Hay muchos testimonios en otros países y suelen causar debate sobre si la ayuda humanitaria es capaz de promover cambios políticos y estructurales. En filosofía política también algunos autores critican que la fraternidad no puede traducirse en política porque no se puede decretar que de un día para otro seamos fraternos, mientras que la libertad y la igualdad sí se pueden concretar en leyes.
Por eso vamos a presentar dos nombres de personas que con su desobediencia a la ley lograron cambiar la ley: Doña Conchi, una mujer sin recursos económicos que daba comida y alojamiento a migrantes en la comunidad El Ahorcado (Querétaro, México), fue detenida y acusada por ayudar a indocumentados. Estuvo dos años y medio en la cárcel. El Centro Pro de derechos humanos la defendió y salió libre en el año 2007, provocando al año siguiente una resolución de la Corte Suprema que resolvió que no es delito transportar o alojar indocumentados si no hay un fin económico, lo cual se incorporó a la nueva ley de migración del año 2011. El otro caso, es de un agricultor francés, Cedric Hedrou, que vive cerca de la frontera con Italia. Durante años ha ayudado a cientos de migrantes. Sufrió numerosas detenciones provisionales y registros, y cinco procesos. Pero luchó hasta que su caso llegó hasta el Tribunal Constitucional que sentenció a su favor argumentando por primera vez en base a un “principio de fraternidad”.

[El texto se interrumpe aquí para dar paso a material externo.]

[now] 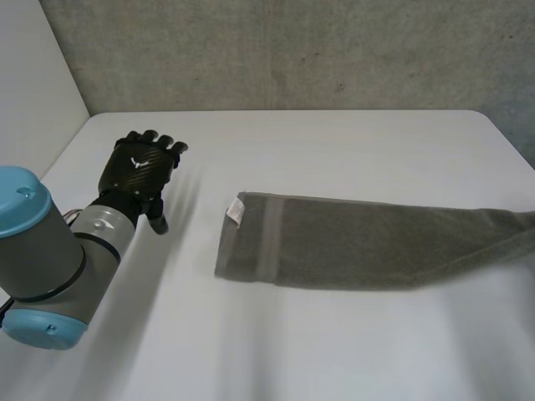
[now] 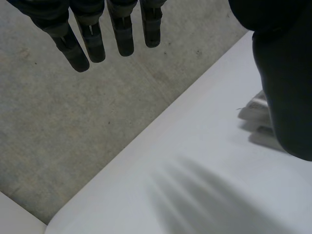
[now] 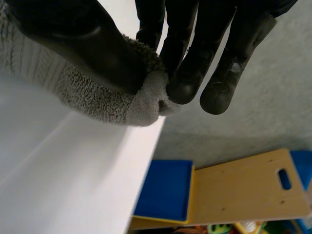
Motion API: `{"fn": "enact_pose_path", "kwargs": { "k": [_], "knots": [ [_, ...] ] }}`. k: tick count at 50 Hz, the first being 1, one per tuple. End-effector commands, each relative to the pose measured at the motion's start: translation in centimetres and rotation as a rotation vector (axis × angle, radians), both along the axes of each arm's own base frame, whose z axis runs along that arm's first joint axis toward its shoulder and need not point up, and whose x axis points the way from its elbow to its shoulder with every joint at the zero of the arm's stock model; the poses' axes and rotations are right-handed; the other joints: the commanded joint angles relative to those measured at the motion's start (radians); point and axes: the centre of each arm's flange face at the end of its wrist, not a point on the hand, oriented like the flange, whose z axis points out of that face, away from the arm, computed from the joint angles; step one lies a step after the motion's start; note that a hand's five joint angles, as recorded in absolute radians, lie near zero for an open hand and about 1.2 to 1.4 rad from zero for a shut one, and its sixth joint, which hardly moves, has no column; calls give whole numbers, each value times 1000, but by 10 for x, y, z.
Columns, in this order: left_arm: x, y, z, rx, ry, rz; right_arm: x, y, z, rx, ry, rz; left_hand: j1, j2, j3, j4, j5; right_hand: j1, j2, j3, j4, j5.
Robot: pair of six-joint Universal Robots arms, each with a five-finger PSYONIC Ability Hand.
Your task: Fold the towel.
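The surface (image 1: 334, 159) is a white tabletop with rounded far corners. One item lies directly on it: a grey towel (image 1: 359, 242), folded lengthwise into a long strip. The strip runs from near the surface's middle to its right edge. The left end carries a woven band (image 1: 269, 242) and a small white label (image 1: 236, 210).

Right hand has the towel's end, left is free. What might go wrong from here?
The right hand pinches just a small tip of the towel near the table edge; it may slip free when pulled.
The left hand is open, apart from the labelled end, which may drag.
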Motion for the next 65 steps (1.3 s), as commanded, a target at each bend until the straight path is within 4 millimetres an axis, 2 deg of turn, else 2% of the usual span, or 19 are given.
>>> {"fn": "enact_pose_path", "kwargs": {
  "k": [1,2,5,7,8,10,11,13,21,25,26,27,29,35,37,44,52,59,65],
  "knots": [
    [1,2,15,-40,16,3,81,-5,48,-103,-99,197,-78,-73,-60,-76,-210,73,89,66,54,76],
    [1,2,18,-48,21,3,104,0,57,-125,-138,255,-81,-76,-63,-79,-213,73,89,66,54,76],
    [0,3,22,-60,25,1,128,7,65,-144,-166,317,-81,-76,-63,-79,-213,73,89,66,54,76],
    [-1,4,27,-74,31,-2,194,37,75,-170,-201,503,-84,-79,-66,-82,-216,73,89,66,54,76],
    [-1,4,27,-74,31,-2,195,37,75,-170,-202,504,-84,-79,-66,-82,-216,73,89,66,54,76],
    [-2,4,29,-81,34,-2,253,72,62,-133,-210,678,-87,-81,-69,-85,-219,73,89,66,54,76],
    [-2,4,29,-81,34,-2,253,72,62,-133,-210,679,-87,-81,-69,-85,-219,73,89,66,54,76],
    [-2,4,31,-86,35,-2,295,105,37,-64,-206,812,-87,-81,-69,-85,-219,73,89,66,54,76],
    [-2,5,29,-75,43,-3,343,165,-27,85,-126,1008,-87,-81,-69,-85,-219,73,89,66,54,76],
    [-2,4,30,-69,65,-2,346,171,-36,96,-92,1034,-87,-81,-69,-85,-219,-45,-29,-52,-64,-42],
    [-2,3,28,-61,71,-3,346,173,-37,100,-92,1042,-87,-81,-69,-85,-219,-444,-429,-452,-464,-442],
    [-2,3,28,-61,71,-3,346,173,-37,100,-92,1042,-87,-81,-69,-85,-219,-448,-433,-456,-468,-446],
    [-4,1,29,-63,76,-6,343,174,-41,126,-109,1065,-84,-79,-66,-82,-216,-1148,-1133,-1156,-1168,-1146],
    [-13,-1,29,-69,81,-25,336,174,-25,109,-152,1061,-78,-73,-60,-76,-210,-1148,-1133,-1156,-1168,-1146],
    [-23,1,30,-76,85,-53,320,161,-2,96,-247,991,-75,-70,-57,-74,-207,-1148,-1133,-1156,-1168,-1146],
    [-54,18,28,-75,90,-146,267,130,23,140,-493,755,-75,-70,-57,-74,-207,-1148,-1133,-1156,-1168,-1146],
    [-91,34,3,-35,68,-247,207,114,1,204,-522,535,-72,-67,-54,-71,-204,-1148,-1133,-1156,-1168,-1146],
    [-103,21,-43,41,16,-225,186,114,-23,275,-524,447,-64,-58,-45,-62,-195,-1065,-1050,-1073,-1085,-1063],
    [-103,13,-59,68,-4,-171,175,111,-36,273,-520,402,-58,-52,-39,-56,-189,-939,-923,-947,-958,-936]
  ]
}}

La hospitalidad popular se convierte así en un primer paso hacia una fraternidad política, cuando el buen samaritano “se une a otros para generar procesos sociales de fraternidad y justicia para todos” (Fratelli Tutti 180). Así fue la primera vez que en la historia la palabra fraternidad entró en una Constitución. No fue en la revolución francesa de 1789, como normalmente se piensa, sino en la de 1848, cuando los obreros revolucionarios atravesaban las calles de Paris con pancartas que decían “Viva el proletario de Nazaret”, tal como lo cuenta Regis Debray. A Marx no le gustó el “tufo” cristiano de esa revolución y se burlaba de la fraternidad en “Las luchas de clase en Francia”. En parte porque algunos usaban la fraternidad para ocultar la lucha de clases, apelando a que todos somos hermanos y no se debe de pelear. Por eso Marx, al entrar en La Liga de los Justos, pidió que cambiaran el lema “Todos los hombres son hermanos” por el lema “Proletarios de todos los países: uníos”. El Papa Francisco ha rescatado una fraternidad incompatible con la injusticia, tal como exclamó en su Discurso ante la Organización de Naciones Unidas: “la justicia es requisito indispensable para obtener el ideal de la fraternidad universal”.
Caminar a ese “otro mundo posible” solo se podrá hacer desde los más pobres, desde las personas que San Ignacio de Loyola dijo que serían nuestros maestros. Como los campesinos de Tziscao que en 1982 tomaron ese acuerdo en asamblea: “cada familia mexicana acogerá en su casa a una familia guatemalteca”. Ese libro y ese acuerdo deberían de tener un monumento dedicado al progreso de la humanidad cada vez que la fraternidad logra que las fronteras sean líneas traspasables y acogedoras. Es lo que necesita la humanidad de hoy, plagada de muros de desigualdad e indiferencia.